*Work instruction*: State the number of lines in the material below that have "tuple" in them, without any other text.

Segment Start: The records

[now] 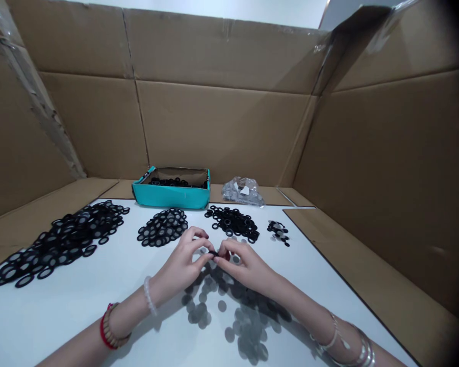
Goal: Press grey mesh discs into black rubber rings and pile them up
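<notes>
Right now, the person's left hand [179, 266] and right hand [247, 266] are pinching a small black ring [213, 253] closed-grip between their fingertips, working above loose grey discs [229, 306] on the white tabletop [61, 326], with heaps of black rings [162, 228] lying beyond.

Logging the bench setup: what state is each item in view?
Left hand: pinching small black ring
Right hand: pinching same ring
Teal box: open, holding black rings
Clear plastic bag: crumpled, grey contents
Flat round grey discs: scattered loose
Black rings with grey centres: heaped leftward
</notes>
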A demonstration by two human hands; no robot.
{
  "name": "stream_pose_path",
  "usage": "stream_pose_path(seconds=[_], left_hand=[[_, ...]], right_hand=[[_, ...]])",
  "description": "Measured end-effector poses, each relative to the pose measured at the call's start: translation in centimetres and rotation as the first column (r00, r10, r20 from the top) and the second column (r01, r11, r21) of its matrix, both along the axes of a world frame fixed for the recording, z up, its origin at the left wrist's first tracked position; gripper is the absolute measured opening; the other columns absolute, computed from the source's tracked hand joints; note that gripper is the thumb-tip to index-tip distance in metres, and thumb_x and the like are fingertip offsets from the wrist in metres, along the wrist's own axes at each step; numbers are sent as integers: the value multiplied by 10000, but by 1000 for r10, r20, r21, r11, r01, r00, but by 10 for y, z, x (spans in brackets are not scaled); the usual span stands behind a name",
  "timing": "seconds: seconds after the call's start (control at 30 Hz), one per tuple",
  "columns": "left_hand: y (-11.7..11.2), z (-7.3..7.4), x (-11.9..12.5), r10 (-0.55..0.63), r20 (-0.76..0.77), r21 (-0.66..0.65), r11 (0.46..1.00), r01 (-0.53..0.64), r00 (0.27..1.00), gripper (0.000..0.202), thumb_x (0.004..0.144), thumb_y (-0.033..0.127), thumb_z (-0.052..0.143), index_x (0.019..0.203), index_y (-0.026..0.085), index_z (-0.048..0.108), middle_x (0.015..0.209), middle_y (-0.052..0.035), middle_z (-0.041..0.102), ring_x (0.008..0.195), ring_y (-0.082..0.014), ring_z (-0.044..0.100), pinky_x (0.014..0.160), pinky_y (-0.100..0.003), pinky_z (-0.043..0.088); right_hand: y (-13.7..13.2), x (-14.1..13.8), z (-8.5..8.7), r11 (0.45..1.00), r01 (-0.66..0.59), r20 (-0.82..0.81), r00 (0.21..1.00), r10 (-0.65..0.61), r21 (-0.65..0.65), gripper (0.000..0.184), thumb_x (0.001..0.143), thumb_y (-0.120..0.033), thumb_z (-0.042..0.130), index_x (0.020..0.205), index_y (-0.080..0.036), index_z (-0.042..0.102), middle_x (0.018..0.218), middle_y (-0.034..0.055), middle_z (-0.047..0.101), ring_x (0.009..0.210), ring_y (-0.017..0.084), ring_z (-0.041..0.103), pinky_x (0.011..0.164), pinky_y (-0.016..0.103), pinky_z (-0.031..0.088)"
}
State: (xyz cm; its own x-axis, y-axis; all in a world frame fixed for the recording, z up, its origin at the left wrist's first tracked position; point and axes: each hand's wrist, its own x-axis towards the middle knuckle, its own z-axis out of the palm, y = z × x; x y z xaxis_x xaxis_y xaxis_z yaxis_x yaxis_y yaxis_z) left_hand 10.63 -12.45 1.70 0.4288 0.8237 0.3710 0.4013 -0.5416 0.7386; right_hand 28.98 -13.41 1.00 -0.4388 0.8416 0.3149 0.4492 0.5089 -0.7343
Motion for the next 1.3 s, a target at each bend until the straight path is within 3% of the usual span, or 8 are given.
stream_pose_path(seconds=[0.1,0.2,0.37,0.43,0.6,0.73,1.1,1.3], left_hand=[[-1,-1,0,33,-21,36,999,-32,999,110,821,186,507,803,206,613,996,-63,478,1017,-224,469,920,-375,368],[1,-2,2,67,34,-12,998,-67,997,100,807,200,529,785,199,626,981,-60,487,1006,-223,482,906,-360,377],[2,-4,6,77,195,-326,945,-10,978,164,801,297,540,791,161,631,864,-55,577,825,-207,566,727,-314,458],[1,-4,7,72,233,-373,928,21,970,171,807,305,532,824,161,622,858,-56,600,816,-206,574,714,-312,466],[-1,-3,3,16,82,-76,997,-10,996,91,806,210,532,838,198,616,1015,-67,527,1011,-222,503,902,-361,397],[-1,-5,2,64,-5,60,996,-64,998,113,822,165,502,820,210,605,1003,-63,486,1010,-222,477,907,-374,381],[5,-8,3,20,150,-254,967,19,988,105,788,259,559,758,164,593,858,-46,565,859,-191,553,749,-283,455],[3,-8,5,29,157,-207,978,4,987,113,793,257,556,732,164,582,828,-39,551,825,-188,549,716,-282,449]], right_hand=[[-3,-3,-1,999,36,-16,999,-36,33,227,848,-213,488,634,-187,415,661,-25,455,642,128,449,582,231,338],[-4,-5,-2,997,51,-35,998,-49,65,231,862,-225,467,642,-191,406,664,-22,445,644,130,444,582,236,332],[0,-4,-4,998,53,-80,996,-49,46,86,866,-230,496,788,-195,504,752,-7,512,698,136,482,642,244,371],[2,-3,-6,997,47,-75,996,-43,53,88,865,-226,502,784,-194,514,751,-7,517,708,139,489,652,246,374],[3,-2,-8,999,33,1,999,-33,23,159,852,-231,517,700,-184,503,714,-11,513,695,139,495,632,244,367],[-1,-5,-8,997,71,-11,997,-71,22,196,852,-217,490,662,-187,451,671,-18,484,654,132,459,580,233,344],[4,-1,-3,998,18,-138,990,-25,-55,196,897,-300,446,781,-182,552,745,1,550,691,139,494,626,239,377],[2,-2,-2,1000,19,-91,996,-21,-19,173,866,-258,494,712,-184,520,693,-14,523,675,134,493,621,233,370]])
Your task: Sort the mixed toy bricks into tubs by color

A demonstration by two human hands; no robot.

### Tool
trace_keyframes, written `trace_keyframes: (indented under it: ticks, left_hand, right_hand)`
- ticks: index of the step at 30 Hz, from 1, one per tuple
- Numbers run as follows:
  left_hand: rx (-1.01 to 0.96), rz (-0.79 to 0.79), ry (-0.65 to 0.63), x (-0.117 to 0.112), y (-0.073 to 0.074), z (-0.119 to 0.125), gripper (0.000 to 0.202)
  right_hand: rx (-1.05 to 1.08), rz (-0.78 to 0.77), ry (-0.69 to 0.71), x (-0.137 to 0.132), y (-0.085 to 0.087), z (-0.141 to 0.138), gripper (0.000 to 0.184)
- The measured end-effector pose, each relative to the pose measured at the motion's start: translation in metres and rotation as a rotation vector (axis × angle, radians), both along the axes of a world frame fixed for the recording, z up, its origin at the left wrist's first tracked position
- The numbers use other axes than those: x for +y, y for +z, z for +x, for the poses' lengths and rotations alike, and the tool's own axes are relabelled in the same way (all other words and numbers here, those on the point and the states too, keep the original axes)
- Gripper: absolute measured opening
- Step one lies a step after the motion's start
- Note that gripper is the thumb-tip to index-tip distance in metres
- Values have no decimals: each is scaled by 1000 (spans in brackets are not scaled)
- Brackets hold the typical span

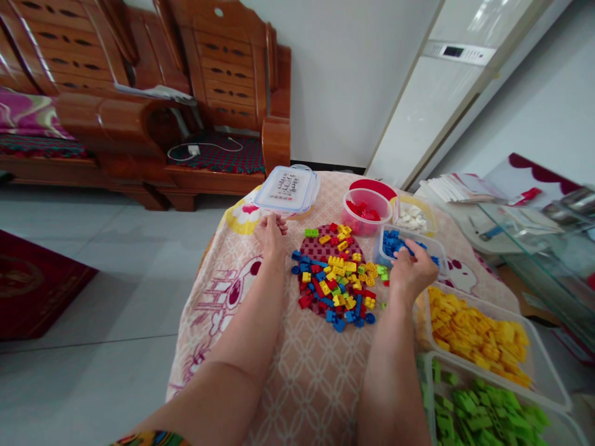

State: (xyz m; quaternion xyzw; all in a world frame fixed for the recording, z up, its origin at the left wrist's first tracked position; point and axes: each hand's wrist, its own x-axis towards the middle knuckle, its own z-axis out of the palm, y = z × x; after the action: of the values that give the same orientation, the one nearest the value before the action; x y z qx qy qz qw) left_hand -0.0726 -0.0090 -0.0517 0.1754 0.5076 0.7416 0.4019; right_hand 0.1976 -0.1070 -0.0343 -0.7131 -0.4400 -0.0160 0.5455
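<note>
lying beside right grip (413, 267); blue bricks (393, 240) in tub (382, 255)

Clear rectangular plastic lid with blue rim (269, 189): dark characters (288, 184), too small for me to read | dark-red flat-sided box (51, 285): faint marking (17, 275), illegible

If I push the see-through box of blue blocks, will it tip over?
Probably not: the box looks low and wide, so it should slide instead. Its clear walls look like thin plastic, so they may bend slightly. The blue blocks lie loose inside, so they might rattle.
</note>
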Motion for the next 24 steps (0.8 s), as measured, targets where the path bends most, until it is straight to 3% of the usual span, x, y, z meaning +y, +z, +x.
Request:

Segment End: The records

*Answer space*: 2